# What is being asked
For the word "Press", count the lines of the data that include it and give only the total.

###

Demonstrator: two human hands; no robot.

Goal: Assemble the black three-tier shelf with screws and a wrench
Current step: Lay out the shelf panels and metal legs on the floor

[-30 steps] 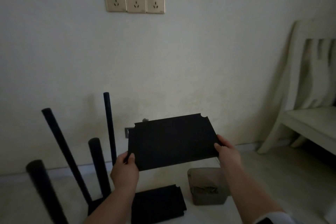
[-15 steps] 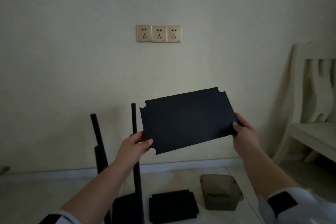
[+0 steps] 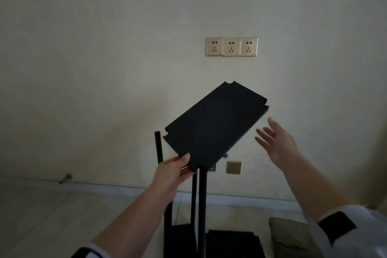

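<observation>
A black shelf board with notched corners hangs tilted in the air, its far end raised toward the right. My left hand grips its near left corner. My right hand hovers open just right of the board, not touching it. Below the board stand black poles rising from a black base board on the floor; the near notch sits at the top of one pole. Another black board lies flat on the floor at the bottom.
A grey-green plastic box sits on the floor at the lower right. Three wall sockets are above, a low socket is near the skirting. A small object lies by the wall at left.
My right hand has let go of the board and opened. The board has swung, now held by my left hand alone, tilted over the poles. The view has shifted left and up.
</observation>
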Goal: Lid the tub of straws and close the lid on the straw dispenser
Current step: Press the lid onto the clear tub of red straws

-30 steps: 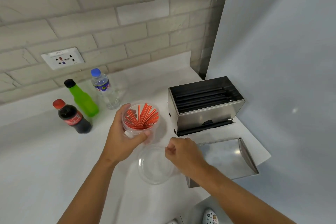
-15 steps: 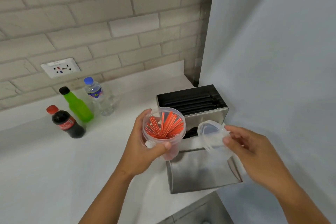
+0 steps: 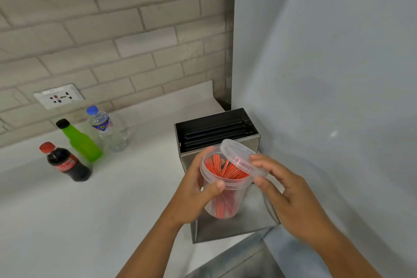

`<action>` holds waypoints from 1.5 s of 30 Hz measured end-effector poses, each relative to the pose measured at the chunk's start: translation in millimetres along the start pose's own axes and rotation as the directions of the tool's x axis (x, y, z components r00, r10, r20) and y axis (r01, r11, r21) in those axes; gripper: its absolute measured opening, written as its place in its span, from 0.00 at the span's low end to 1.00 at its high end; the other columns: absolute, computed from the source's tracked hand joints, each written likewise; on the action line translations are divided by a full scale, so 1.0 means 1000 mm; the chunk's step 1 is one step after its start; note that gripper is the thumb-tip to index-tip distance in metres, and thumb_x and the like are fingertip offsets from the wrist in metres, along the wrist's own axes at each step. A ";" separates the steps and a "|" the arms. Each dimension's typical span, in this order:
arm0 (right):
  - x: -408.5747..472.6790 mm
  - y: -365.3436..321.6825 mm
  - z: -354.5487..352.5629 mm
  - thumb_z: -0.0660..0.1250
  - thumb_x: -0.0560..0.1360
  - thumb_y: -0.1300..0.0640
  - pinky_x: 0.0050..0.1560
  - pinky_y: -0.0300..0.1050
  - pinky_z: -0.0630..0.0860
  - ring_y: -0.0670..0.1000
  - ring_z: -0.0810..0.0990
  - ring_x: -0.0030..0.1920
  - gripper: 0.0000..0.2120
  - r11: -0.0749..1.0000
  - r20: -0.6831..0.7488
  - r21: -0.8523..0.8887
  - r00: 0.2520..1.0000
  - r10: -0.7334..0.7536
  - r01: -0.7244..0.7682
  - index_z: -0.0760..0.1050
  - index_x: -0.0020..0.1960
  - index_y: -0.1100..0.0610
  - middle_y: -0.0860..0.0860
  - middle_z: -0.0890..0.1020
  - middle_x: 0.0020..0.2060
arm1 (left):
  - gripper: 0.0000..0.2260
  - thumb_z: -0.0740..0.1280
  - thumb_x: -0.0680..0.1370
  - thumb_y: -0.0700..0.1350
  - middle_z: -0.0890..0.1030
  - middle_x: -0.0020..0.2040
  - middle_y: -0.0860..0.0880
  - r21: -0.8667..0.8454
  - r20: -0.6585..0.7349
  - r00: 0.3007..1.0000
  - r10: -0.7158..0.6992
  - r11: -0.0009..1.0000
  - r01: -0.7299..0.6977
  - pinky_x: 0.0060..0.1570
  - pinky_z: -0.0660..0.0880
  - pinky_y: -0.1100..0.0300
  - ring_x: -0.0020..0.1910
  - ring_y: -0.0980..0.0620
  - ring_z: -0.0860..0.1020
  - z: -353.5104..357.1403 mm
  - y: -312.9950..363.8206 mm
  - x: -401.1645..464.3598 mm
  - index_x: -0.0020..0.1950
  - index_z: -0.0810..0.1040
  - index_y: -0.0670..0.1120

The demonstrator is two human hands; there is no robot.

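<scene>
My left hand grips a clear plastic tub full of red straws, held in the air in front of the steel straw dispenser. My right hand holds the clear round lid tilted over the tub's right rim, its left edge raised. The dispenser stands open at the top and black straws lie inside. Its flat steel lid lies on the counter in front of it, partly hidden by the tub and my hands.
A cola bottle, a green bottle and a water bottle stand at the left on the white counter. A wall socket is on the brick wall. A pale wall rises at the right.
The tub was lifted off the counter and brought in front of the dispenser. My right hand picked the lid up from the counter and has brought it onto the tub's right rim.
</scene>
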State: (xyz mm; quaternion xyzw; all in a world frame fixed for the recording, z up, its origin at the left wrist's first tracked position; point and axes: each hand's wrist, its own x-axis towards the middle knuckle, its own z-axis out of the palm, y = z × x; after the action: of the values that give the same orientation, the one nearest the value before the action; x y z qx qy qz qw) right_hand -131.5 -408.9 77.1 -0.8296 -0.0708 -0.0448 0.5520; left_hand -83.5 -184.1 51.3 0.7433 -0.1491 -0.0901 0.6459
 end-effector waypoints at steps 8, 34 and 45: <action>-0.006 0.009 -0.002 0.67 0.79 0.44 0.66 0.33 0.72 0.40 0.74 0.70 0.21 1.000 0.082 -0.004 0.997 -0.008 0.008 0.70 0.71 0.39 0.36 0.76 0.68 | 0.41 0.65 0.75 0.71 0.75 0.74 0.55 0.007 0.004 1.000 -0.007 1.000 0.007 0.69 0.77 0.53 0.74 0.49 0.74 0.018 0.002 0.002 0.82 0.60 0.52; 0.009 0.016 -0.001 0.69 0.76 0.46 0.62 0.46 0.80 0.47 0.80 0.65 0.20 0.997 0.057 0.063 0.998 -0.037 0.033 0.75 0.68 0.44 0.42 0.81 0.63 | 0.35 0.58 0.71 0.79 0.79 0.63 0.65 0.035 0.005 0.997 -0.081 0.996 0.081 0.61 0.79 0.59 0.66 0.60 0.79 0.023 0.015 0.013 0.75 0.65 0.65; 0.008 0.016 0.005 0.68 0.79 0.47 0.63 0.38 0.78 0.46 0.78 0.67 0.16 0.991 -0.003 0.120 0.999 -0.053 0.053 0.78 0.66 0.46 0.43 0.81 0.64 | 0.37 0.57 0.74 0.75 0.74 0.66 0.73 0.042 0.041 0.998 -0.054 0.998 0.052 0.60 0.76 0.71 0.68 0.67 0.75 0.022 0.019 0.010 0.80 0.55 0.65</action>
State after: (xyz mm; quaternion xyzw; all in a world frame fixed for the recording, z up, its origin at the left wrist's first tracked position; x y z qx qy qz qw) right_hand -120.7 -409.7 61.5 -0.7929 -0.0956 -0.0549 0.5993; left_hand -83.1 -210.4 67.2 0.7580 -0.1448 -0.1198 0.6246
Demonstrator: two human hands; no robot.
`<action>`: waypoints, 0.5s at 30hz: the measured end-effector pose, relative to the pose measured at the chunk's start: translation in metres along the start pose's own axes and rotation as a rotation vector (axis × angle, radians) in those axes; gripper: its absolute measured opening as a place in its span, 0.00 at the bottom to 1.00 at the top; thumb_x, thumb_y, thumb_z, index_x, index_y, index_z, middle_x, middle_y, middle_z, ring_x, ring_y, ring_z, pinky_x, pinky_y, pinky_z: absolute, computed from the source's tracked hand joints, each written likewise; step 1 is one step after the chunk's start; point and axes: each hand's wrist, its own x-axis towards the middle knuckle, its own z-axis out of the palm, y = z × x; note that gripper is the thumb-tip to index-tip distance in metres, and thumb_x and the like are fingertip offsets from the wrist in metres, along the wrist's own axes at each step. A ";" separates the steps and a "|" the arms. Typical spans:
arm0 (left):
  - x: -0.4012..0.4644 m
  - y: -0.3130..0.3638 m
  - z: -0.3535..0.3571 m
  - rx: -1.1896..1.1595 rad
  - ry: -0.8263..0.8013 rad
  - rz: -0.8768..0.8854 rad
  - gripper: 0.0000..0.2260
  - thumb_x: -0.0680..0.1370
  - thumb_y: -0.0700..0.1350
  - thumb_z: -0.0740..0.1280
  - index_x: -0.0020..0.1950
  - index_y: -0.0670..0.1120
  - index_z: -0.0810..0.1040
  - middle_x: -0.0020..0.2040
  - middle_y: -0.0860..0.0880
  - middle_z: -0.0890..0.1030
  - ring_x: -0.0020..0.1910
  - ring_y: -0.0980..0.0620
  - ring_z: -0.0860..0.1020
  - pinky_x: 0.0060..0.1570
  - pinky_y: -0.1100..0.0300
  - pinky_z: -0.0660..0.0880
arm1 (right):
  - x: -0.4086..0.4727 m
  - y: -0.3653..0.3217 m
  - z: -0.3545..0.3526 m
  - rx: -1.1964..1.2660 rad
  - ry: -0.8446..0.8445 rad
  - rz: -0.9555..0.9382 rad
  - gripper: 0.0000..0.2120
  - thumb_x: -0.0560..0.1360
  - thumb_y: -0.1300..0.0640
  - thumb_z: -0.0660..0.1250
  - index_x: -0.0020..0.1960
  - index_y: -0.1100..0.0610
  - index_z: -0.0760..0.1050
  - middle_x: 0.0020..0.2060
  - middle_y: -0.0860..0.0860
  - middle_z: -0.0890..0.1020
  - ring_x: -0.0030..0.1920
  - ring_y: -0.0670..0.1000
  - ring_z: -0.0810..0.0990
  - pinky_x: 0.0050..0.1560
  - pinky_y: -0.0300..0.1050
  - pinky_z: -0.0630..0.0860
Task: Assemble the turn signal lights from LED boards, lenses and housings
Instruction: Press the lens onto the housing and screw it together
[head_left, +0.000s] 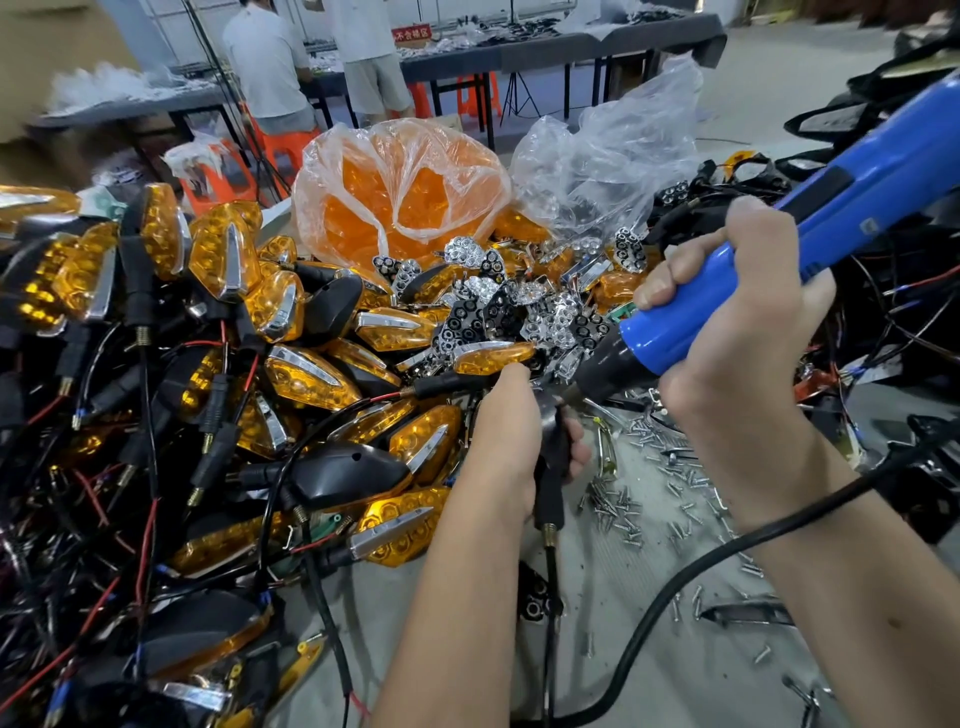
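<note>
Beside glossy amber lights (306, 376), hands grip blue plastic screwdriver (753, 270).

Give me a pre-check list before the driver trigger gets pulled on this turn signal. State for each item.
1. Right hand has a firm grip on the blue electric screwdriver: ok.
2. Left hand holds the black turn signal housing steady by its stalk: ok.
3. Driver tip seated in the screw head: cannot tell, the contact point is hidden by the left hand and housing.
4. Black power cord free of the work: not ok, it drapes across the right wrist.
5. Loose screws within reach on the table: ok.
6. Lens fitted on this housing: cannot tell.
</note>
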 end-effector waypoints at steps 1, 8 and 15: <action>-0.001 0.001 -0.001 0.012 -0.024 -0.017 0.21 0.84 0.56 0.55 0.39 0.43 0.73 0.28 0.46 0.75 0.22 0.49 0.72 0.25 0.63 0.68 | 0.000 -0.001 -0.001 -0.019 -0.011 -0.006 0.11 0.80 0.61 0.66 0.41 0.58 0.67 0.28 0.56 0.70 0.26 0.54 0.71 0.32 0.47 0.71; -0.009 0.006 -0.002 0.004 -0.100 -0.033 0.21 0.85 0.56 0.58 0.43 0.41 0.75 0.29 0.46 0.76 0.22 0.50 0.74 0.22 0.64 0.71 | 0.001 -0.022 0.008 -0.063 -0.294 -0.054 0.12 0.78 0.54 0.66 0.39 0.57 0.67 0.28 0.54 0.72 0.26 0.56 0.72 0.34 0.46 0.71; -0.008 0.005 0.003 -0.063 -0.108 -0.076 0.16 0.85 0.53 0.58 0.47 0.42 0.74 0.30 0.46 0.77 0.24 0.49 0.75 0.24 0.64 0.73 | 0.000 -0.031 0.014 -0.111 -0.429 -0.104 0.09 0.79 0.57 0.64 0.41 0.57 0.68 0.28 0.53 0.72 0.25 0.56 0.72 0.34 0.45 0.72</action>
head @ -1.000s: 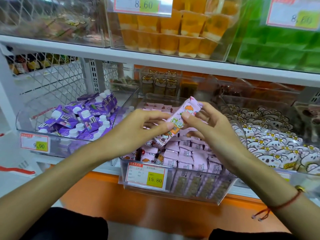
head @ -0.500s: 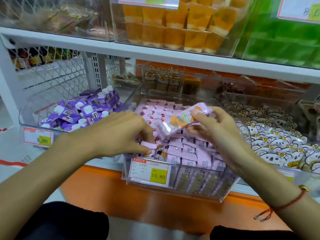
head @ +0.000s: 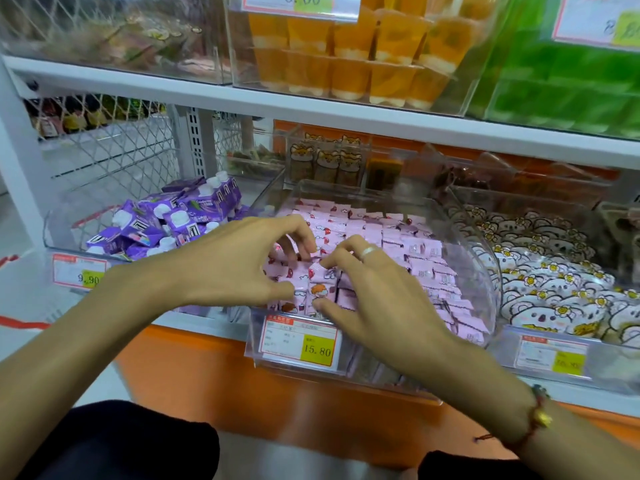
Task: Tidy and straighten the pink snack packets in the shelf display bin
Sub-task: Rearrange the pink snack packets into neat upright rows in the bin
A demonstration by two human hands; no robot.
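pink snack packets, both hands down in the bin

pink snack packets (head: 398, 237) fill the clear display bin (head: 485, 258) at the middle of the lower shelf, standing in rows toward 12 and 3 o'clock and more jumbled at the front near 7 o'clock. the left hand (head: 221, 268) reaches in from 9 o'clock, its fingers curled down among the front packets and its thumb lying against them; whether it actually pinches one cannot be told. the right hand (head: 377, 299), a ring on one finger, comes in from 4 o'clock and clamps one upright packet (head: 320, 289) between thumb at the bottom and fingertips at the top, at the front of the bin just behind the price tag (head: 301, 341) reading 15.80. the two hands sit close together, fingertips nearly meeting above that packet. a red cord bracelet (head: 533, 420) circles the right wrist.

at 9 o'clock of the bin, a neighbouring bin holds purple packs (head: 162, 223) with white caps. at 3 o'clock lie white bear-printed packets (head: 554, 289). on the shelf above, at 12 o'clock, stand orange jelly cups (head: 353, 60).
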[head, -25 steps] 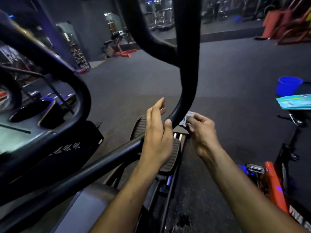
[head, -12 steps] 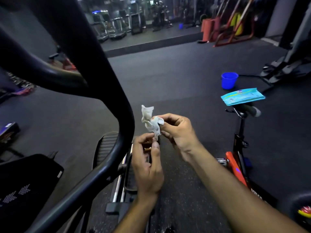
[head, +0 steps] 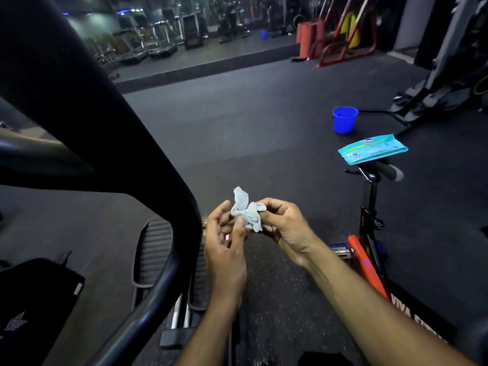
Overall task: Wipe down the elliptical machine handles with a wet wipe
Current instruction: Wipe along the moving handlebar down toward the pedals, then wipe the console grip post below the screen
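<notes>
At the far left a thick black elliptical handle (head: 169, 207) sweeps down from the top of the view and curves back toward the lower left, with a second dark bar joining it from the left edge. Beneath its bend lies a ribbed black foot pedal (head: 154, 254), and the metal rails of the machine run under it toward the bottom of the view. Just to the right of the handle, and clear of it, the left hand (head: 224, 249) is raised with its thumb and fingers curled, its grip pinching the lower left edge of a crumpled wet wipe (head: 248, 211). The wipe is held in the air between both hands, bunched and twisted, with one flap standing upward. The right hand (head: 285, 225) meets it from the other side, its grip clenched on the wipe's right part between thumb and curled fingers. Both forearms reach in from the bottom of the view over the dark speckled floor (head: 264, 128). Further right stands an orange and black exercise bike (head: 367, 260), and a teal wipes packet (head: 372, 151) lies on its handlebars. Behind the packet, on the floor, sits a blue bucket (head: 344, 120).
</notes>
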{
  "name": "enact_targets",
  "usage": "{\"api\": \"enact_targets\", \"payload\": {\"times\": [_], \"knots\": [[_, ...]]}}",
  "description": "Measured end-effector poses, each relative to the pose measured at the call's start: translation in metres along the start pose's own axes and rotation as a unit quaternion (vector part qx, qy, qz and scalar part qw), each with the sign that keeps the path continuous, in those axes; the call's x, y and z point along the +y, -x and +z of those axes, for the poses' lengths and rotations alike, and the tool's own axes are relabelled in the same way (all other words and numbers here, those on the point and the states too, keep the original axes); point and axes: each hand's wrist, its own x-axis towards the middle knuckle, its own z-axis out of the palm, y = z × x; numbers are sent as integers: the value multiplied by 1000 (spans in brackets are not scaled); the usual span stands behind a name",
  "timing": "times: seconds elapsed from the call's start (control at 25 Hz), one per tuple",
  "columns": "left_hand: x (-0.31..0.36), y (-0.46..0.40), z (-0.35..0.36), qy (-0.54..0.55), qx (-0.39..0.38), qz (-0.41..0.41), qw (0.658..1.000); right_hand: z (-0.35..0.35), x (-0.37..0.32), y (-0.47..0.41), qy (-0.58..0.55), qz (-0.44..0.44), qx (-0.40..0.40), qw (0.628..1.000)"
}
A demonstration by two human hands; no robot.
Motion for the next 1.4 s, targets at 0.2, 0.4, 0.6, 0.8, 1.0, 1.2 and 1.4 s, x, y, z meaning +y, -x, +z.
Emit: {"api": "enact_targets", "payload": {"times": [0.2, 0.4, 0.6, 0.8, 1.0, 1.2, 1.4], "knots": [[-30, -35, 6, -24, 53, -11, 998, -18, 7, -46, 69, 17, -20, 997], [-61, -93, 58, -43, 69, -37, 996, -70, -2, -122, 167, 38, -123, 978], [-77, -145, 110, -35, 42, -64, 996, -118, -19, -192, 115, -6, -91, 989], [-93, -187, 111, -44, 88, -69, 993, -123, -3, -246, 96, 6, -93, 991], [-108, -211, 85, -76, 166, -84, 980, -79, 18, -306, 157, 36, -194, 968], [-124, -225, 30, -95, 270, -57, 957, -18, 39, -341, 192, 66, -368, 908], [-118, -235, -11, -63, 362, -45, 929, 41, 41, -376, 255, 72, -504, 822]]}}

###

# Solution to this exercise
2